Childish Loves Page 2
‘In this business,’ he said, ‘there aren’t many success stories.’
‘Is that what I am?’ I asked.
I was staying with my sister in New Haven and got the commuter service into Grand Central, then transferred to the 7 train and rode it all the way out to Flushing. For some reason I found this journey especially dispiriting. To come into Manhattan and go out of it again – to feel yourself diminishing on the way to the suburbs, into a different kind of anonymity. Mike’s enthusiasm for my success had touched a nerve. Since taking up Peter’s cause, I had published little of my own work. Nothing but Playing Days, a quiet memoir of my first long year after college, which I spent playing minor-league basketball in Germany. It came out in England first; my American publishers were still undecided about it. The book had received a more muted critical reception than Peter’s novels, and I found myself struggling, on the long train ride to Queens, against the inevitable comparisons. A dull overcast late summer day, as pale as December, and in the course of my journey the street lamps came on without discernible effect on the general whiteness.

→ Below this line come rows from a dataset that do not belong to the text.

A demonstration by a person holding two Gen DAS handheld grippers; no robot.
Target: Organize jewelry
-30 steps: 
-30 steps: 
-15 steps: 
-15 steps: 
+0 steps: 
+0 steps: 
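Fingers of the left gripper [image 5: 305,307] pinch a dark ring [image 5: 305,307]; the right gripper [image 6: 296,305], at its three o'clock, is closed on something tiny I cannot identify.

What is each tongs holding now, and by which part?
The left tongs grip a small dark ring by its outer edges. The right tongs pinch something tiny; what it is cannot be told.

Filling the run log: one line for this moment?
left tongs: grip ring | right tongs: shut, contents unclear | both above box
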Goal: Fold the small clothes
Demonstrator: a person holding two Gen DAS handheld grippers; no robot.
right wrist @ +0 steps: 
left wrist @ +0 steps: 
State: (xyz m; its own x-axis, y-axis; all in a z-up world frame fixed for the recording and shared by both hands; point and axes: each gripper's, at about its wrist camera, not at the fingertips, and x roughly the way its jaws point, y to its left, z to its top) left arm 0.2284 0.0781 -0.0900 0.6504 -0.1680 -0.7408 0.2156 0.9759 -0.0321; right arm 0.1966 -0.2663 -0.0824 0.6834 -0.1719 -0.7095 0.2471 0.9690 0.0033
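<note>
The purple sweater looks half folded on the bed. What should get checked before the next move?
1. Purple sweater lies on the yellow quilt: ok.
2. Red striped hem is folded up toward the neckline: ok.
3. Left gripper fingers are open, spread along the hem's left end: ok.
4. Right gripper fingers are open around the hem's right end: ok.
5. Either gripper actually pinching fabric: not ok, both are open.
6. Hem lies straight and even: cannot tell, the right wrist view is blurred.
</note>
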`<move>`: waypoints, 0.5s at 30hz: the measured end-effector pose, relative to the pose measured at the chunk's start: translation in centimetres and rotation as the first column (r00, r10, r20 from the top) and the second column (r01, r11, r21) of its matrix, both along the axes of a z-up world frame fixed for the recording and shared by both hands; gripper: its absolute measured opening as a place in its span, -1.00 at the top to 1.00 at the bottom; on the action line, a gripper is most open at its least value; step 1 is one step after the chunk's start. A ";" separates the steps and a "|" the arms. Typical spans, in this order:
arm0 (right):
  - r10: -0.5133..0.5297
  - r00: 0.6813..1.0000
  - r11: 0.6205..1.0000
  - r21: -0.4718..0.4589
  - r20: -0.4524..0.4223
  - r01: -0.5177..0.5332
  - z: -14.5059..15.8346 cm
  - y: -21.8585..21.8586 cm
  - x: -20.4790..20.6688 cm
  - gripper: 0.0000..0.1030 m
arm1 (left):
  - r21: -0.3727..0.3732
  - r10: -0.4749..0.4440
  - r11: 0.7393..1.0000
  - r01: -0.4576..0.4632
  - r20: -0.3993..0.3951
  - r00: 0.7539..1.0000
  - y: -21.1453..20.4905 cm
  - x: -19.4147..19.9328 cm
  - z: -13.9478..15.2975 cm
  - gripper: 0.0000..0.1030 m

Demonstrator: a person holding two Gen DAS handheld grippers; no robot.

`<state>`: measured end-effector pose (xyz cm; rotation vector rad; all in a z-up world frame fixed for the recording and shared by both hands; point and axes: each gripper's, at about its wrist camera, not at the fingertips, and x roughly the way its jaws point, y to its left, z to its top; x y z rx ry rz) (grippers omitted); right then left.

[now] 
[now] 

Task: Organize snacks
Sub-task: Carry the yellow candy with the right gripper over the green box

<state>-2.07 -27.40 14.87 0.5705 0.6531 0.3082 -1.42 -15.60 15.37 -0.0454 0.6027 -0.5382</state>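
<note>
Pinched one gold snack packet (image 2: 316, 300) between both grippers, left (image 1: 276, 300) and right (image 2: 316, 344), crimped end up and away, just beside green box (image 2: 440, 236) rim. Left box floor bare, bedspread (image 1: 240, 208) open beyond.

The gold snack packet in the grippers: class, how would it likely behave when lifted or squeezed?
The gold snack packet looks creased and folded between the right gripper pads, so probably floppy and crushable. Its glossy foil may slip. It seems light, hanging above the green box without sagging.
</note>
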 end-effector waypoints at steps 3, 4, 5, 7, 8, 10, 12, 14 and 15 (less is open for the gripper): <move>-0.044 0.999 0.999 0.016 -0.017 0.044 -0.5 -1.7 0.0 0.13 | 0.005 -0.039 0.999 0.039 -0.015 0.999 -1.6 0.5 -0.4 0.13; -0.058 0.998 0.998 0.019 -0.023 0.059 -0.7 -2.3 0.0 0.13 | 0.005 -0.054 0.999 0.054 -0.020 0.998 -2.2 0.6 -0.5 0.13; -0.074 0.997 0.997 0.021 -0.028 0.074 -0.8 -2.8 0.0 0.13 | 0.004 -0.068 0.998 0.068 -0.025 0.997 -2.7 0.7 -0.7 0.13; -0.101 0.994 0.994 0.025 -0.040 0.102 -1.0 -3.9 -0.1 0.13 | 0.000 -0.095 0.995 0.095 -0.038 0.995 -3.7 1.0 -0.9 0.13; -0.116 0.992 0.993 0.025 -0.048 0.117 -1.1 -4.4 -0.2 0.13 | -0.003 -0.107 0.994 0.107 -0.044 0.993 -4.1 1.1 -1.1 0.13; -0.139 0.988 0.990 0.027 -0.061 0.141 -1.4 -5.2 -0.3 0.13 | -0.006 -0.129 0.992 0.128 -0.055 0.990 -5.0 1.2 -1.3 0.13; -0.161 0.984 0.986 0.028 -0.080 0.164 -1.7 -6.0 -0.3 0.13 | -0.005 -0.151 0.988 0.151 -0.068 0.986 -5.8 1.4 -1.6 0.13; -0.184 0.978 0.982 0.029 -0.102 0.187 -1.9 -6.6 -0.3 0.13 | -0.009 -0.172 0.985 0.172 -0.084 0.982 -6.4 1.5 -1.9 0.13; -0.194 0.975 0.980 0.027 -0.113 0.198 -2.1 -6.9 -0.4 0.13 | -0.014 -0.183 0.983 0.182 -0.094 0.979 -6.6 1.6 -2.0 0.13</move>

After five years in the fiction business I should have learned my lesson. Writers get rewarded according to their exaggerations. This explains why, compared with the real thing, most novels seem so vivid and unnatural – the qualities by which critics and readers tend to recognize ‘good writing.’ What I aimed at in Playing Days wasn’t vividness, it was the mildly unusual, overcomplicated quality of the story you tell on coming home from work. Our lives are governed mostly by technicalities; literature ignores them because they are boring. We stopped at 33rd Street, 40th Street, 51st Street stations. I’m inventing the numbers but the impression they made somehow reinforced my case. The streets below us, viewed sidelong from the elevated tracks and partly obscured by window-shine, seemed more or less indistinguishable. Sometimes I even saw the same shopping chains reproduced in slightly different order. The variations in people are hardly more significant. After an hour of self-justification, I had the stuffed-up, hungry feeling you get from eating too much of the same thing. So I rested my head against the glass and closed my eyes.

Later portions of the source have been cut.